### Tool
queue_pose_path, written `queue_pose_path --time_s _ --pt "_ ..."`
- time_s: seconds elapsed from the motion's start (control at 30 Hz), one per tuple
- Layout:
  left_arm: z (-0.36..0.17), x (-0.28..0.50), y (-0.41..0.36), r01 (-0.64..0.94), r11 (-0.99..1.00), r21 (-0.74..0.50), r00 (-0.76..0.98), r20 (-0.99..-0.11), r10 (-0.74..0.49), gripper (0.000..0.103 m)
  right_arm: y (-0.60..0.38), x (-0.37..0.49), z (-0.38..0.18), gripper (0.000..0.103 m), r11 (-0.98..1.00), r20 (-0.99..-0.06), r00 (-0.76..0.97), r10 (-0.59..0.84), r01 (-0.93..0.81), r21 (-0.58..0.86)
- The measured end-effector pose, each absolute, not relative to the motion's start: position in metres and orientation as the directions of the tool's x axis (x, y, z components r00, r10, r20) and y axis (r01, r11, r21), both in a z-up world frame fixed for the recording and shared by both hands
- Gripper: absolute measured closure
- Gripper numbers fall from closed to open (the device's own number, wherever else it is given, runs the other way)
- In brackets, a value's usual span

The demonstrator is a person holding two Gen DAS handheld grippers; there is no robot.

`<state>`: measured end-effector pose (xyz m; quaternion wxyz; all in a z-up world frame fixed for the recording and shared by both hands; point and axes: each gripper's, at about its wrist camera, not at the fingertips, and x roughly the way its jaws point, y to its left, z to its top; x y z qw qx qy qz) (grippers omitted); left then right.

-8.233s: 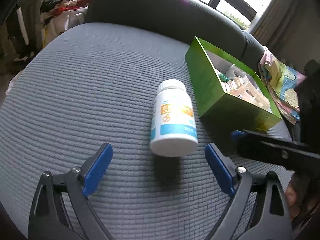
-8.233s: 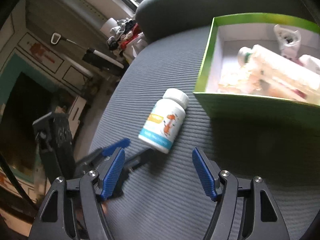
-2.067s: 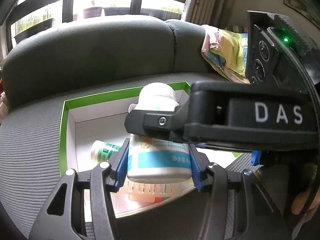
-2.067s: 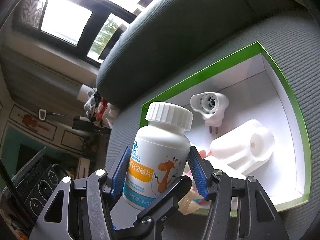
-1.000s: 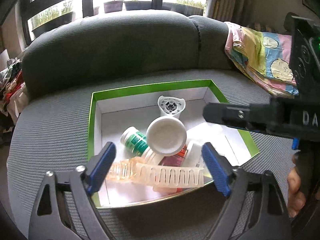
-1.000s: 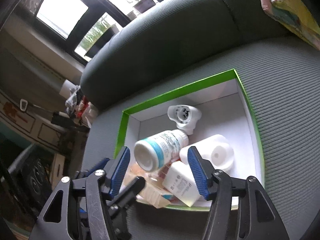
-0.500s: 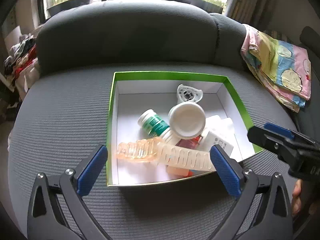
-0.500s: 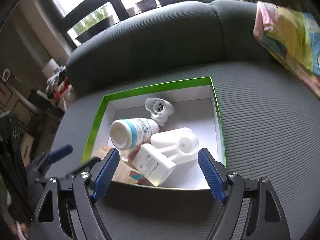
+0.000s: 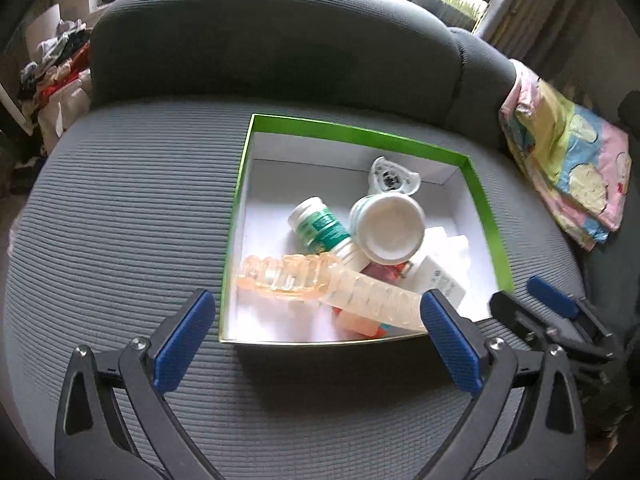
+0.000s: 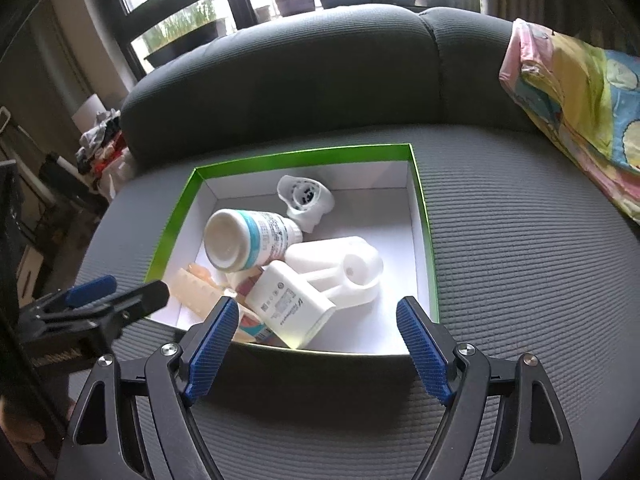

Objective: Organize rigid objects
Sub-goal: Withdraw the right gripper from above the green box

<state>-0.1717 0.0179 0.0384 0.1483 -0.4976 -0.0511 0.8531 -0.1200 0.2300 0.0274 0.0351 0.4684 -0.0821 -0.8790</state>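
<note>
Blue-padded fingers of the left gripper (image 9: 316, 338) stand spread wide over the grey sofa seat (image 9: 120, 216), nothing between them, just short of the near wall of the green box (image 9: 478, 200). Beside it, toward the seat's right edge, the right gripper (image 10: 316, 344) also has its jaws apart and empty, framing the box's near wall; its tip shows in the left view at the box's near right corner.

Inside the box, which sits on the seat toward the backrest, a ribbed clear-orange bottle (image 9: 320, 284) lies along the near side, over something red that is mostly hidden. A white charger block (image 10: 290, 306) lies near the middle of the near wall, touching a white moulded plastic piece (image 10: 340, 268). The white pill bottle (image 10: 248, 240) with a blue band lies on its side, its base toward the near left corner, propped on the other items. A green-labelled bottle (image 9: 318, 226) lies just beside it. At the far wall rests a white round plug-like part (image 10: 304, 198).

Beyond, a patterned cloth (image 10: 576, 92) lies at the seat's right edge against the backrest.
</note>
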Motion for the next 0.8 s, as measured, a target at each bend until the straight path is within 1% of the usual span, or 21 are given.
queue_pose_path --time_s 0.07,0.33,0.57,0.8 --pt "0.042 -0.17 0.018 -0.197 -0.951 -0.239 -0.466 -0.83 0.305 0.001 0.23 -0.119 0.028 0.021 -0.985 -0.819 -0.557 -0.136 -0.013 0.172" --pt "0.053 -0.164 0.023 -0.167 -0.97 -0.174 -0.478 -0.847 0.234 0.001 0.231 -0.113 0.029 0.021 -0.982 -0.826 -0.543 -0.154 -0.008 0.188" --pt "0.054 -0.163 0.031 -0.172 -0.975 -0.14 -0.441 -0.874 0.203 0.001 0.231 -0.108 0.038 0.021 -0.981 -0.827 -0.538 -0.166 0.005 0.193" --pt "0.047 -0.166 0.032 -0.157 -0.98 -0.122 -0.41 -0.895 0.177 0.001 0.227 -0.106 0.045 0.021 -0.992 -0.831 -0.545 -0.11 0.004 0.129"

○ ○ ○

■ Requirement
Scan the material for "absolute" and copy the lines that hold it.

■ Solution to the problem
- The measured end-effector pose, each absolute, not relative to the motion's start: position in metres and orientation as the directions of the tool's x axis (x, y, z components r00, r10, r20) and y axis (r01, r11, r21), both in a z-up world frame fixed for the recording and shared by both hands
- Gripper: absolute measured closure

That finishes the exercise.